Mark Rothko, Street Scene, 1936–1937
Before becoming synonymous with vast floating rectangles of color, Mark Rothko produced figurative works shaped by urban alienation, theater, and psychological tension. Street Scene is an unassuming work that belongs to this transitional moment before abstraction fully overtook his practice.
Rothko treats the city as an emotional environment rather than a literal setting. Faces dissolve into expressive distortions while the surrounding forms feel dreamlike and disorienting. The painting reveals how portraiture evolved during the twentieth century away from realism and toward psychological atmosphere. Rothko captures emotional isolation through fragmentation and instability rather than descriptive detail employed in previous centuries.
Louise Bourgeois, Self Portrait, 2007
By the twenty-first century, portraiture had increasingly expanded beyond physical likeness into memory, symbolism, and emotional autobiography. Louise Bourgeois approached self-portraiture through deeply personal explorations of sexuality, trauma, childhood, and the subconscious.
Her 2007 Self Portrait reduces the body into a blot-ink watercolor form rendered in bleeding pink-red tones. The image feels vulnerable, humorous, bodily, and psychologically raw all at once. Bourgeois spent decades transforming autobiography into symbolic visual language, and this late self-portrait condenses those concerns into remarkable, child-like simplicity.
Henry Taylor, Untitled, 2011
Henry Taylor has become one of the defining portrait painters of contemporary American art because of his ability to merge immediacy, empathy, and painterly freedom. His portraits emerge from direct observation and lived relationships. Taylor’s earlier work as a psychiatric nurse deeply informs the humanity of his portraits, emphasizing emotional presence and individuality.
This 2011 portrait depicts Taylor’s friend, Will Gillespie, nephew of jazz legend Dizzy Gillespie, and was painted during a single, less than two-hour sitting.
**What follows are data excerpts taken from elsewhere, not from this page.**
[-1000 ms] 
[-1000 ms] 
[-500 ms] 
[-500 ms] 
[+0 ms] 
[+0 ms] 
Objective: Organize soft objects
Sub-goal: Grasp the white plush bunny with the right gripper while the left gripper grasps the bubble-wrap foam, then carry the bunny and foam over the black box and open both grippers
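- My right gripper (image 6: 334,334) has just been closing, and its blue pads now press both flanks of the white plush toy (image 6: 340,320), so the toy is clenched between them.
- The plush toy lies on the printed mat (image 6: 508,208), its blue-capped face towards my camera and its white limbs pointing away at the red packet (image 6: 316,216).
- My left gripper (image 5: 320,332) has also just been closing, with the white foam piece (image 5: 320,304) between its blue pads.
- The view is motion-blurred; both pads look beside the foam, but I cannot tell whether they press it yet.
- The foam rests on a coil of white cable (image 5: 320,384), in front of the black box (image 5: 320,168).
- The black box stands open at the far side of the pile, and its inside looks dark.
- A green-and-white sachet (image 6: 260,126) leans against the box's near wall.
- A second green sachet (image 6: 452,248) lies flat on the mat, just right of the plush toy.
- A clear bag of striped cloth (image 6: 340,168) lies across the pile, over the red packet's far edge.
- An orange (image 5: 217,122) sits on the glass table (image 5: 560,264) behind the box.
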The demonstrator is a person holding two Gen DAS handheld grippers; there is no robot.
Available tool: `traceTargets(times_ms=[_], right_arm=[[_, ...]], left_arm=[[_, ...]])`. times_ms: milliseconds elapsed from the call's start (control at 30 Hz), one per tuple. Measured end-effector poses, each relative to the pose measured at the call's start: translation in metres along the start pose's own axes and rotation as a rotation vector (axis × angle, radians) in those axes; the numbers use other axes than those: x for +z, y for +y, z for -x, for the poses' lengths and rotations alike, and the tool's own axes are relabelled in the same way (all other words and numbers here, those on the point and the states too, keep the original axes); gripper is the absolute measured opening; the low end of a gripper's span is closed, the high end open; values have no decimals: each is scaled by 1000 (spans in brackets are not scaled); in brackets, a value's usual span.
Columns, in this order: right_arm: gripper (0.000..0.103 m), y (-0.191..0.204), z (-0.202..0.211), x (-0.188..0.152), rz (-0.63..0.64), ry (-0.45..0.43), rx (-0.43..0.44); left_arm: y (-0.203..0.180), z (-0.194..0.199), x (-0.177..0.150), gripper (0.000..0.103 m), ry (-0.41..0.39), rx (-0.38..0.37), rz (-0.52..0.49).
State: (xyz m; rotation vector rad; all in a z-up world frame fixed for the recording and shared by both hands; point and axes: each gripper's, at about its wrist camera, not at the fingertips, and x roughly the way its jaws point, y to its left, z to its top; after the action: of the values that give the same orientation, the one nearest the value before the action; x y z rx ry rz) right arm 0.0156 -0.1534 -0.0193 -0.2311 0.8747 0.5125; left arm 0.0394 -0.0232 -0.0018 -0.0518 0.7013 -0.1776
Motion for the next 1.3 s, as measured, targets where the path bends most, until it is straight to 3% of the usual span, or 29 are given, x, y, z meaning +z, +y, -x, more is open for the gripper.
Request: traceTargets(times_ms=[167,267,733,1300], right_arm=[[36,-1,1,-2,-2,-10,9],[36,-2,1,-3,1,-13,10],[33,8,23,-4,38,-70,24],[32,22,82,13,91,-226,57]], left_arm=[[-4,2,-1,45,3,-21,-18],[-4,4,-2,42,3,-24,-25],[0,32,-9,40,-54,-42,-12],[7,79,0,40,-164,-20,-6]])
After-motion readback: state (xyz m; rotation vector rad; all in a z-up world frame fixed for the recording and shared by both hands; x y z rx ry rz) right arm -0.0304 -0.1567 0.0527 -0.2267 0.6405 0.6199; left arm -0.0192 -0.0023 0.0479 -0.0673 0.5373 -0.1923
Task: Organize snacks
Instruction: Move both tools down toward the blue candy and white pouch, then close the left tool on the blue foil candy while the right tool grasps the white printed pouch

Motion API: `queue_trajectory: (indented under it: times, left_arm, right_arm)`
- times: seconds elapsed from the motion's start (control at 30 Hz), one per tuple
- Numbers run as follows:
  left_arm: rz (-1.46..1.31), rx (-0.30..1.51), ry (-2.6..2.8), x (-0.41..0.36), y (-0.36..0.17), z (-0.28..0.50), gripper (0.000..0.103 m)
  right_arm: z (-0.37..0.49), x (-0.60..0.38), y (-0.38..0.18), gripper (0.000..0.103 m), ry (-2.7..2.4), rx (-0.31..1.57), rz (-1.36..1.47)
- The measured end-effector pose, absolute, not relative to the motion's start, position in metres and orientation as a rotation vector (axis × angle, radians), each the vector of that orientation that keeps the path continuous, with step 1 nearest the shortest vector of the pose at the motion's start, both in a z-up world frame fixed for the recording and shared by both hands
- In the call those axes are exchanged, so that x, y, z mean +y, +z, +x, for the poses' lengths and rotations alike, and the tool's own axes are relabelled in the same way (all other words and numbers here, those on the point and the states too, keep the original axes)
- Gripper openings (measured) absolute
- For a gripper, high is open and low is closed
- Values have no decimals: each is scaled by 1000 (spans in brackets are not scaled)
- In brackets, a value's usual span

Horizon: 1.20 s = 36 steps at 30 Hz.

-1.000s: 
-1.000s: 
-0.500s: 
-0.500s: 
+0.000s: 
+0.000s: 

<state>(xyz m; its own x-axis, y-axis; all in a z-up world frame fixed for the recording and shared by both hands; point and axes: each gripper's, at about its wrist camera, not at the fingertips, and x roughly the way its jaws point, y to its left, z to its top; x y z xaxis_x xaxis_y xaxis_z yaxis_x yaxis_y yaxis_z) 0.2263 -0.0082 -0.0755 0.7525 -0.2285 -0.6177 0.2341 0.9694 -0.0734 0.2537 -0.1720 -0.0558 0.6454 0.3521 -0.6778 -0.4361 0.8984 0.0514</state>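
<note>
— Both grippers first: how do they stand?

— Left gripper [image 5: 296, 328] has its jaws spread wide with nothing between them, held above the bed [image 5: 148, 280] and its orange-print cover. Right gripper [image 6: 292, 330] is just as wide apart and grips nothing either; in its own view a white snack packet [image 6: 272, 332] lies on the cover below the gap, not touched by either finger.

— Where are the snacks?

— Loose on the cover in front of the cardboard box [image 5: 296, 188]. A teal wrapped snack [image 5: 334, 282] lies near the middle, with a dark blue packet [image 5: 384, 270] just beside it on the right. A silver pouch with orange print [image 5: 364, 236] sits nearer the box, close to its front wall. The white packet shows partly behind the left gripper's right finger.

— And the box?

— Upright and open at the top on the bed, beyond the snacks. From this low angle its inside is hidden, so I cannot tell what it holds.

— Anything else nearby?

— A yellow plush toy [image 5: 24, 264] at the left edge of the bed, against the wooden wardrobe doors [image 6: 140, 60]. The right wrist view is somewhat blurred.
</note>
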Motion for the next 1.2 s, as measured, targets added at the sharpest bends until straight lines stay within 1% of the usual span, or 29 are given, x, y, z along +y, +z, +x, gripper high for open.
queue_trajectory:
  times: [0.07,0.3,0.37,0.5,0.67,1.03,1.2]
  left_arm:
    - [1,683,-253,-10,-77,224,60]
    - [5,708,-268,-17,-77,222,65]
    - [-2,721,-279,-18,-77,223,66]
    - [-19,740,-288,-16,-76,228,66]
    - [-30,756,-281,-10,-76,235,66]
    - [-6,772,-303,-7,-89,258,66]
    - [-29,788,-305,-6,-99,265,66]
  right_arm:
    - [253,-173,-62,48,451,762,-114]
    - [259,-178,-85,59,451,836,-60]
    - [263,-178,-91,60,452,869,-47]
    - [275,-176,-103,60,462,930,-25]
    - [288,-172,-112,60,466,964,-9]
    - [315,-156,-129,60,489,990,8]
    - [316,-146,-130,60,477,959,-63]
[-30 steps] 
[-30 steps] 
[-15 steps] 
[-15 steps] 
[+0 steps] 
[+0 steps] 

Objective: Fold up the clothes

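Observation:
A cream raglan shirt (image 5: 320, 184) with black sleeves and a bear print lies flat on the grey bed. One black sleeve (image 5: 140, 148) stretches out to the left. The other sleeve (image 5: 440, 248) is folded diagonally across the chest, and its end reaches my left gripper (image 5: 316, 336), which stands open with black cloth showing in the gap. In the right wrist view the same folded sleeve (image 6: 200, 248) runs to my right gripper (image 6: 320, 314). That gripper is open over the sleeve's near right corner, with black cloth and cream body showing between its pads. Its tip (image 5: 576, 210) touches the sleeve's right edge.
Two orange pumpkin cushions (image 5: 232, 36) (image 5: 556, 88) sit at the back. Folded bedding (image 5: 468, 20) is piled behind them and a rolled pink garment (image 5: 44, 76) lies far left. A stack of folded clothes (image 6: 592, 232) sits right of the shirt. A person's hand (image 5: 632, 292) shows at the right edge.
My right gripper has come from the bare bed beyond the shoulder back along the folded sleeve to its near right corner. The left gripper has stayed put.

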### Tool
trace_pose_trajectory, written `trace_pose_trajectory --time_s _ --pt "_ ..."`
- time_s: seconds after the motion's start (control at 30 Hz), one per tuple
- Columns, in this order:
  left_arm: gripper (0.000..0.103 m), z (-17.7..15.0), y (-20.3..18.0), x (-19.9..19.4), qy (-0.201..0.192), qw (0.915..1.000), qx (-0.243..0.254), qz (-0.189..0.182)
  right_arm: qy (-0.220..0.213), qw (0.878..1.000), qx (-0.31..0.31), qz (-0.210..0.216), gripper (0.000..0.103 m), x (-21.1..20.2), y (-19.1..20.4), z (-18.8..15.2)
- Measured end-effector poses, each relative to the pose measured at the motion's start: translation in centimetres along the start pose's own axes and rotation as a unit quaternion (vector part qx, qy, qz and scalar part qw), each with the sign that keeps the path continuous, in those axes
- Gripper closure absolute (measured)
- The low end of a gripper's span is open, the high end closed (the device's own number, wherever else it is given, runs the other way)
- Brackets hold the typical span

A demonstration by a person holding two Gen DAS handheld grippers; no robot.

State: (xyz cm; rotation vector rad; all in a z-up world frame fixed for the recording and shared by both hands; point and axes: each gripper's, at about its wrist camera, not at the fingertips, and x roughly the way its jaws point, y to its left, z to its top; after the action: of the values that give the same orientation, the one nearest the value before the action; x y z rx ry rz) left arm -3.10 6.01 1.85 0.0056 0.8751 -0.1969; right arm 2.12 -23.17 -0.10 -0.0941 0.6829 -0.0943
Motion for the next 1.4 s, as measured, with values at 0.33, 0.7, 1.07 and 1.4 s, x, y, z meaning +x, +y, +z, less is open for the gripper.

Taylor incorporates personal details, including Gillespie’s Buddhist necklace and folded hands, while maintaining loose, expressive brushwork throughout the composition.
Kehinde Wiley, Portrait of Yaima Polledo & Isabel Pozo, 2023
Contemporary portraiture continues to expand through artists such as Kehinde Wiley, whose paintings place Black subjects within visual traditions historically associated with European aristocracy, religious imagery, and state power. In Portrait of Yaima Polledo & Isabel Pozo, Wiley presents two women seated against an intensely decorative floral background that merges contemporary portraiture with the grandeur of historical painting. Their monumental presence, elaborate dress, and direct gazes transform the composition into a meditation on visibility, beauty, identity, and historical representation itself.
Portraiture continues to evolve because every generation reshapes the human image according to its own struggles surrounding visibility, power, memory, and identity.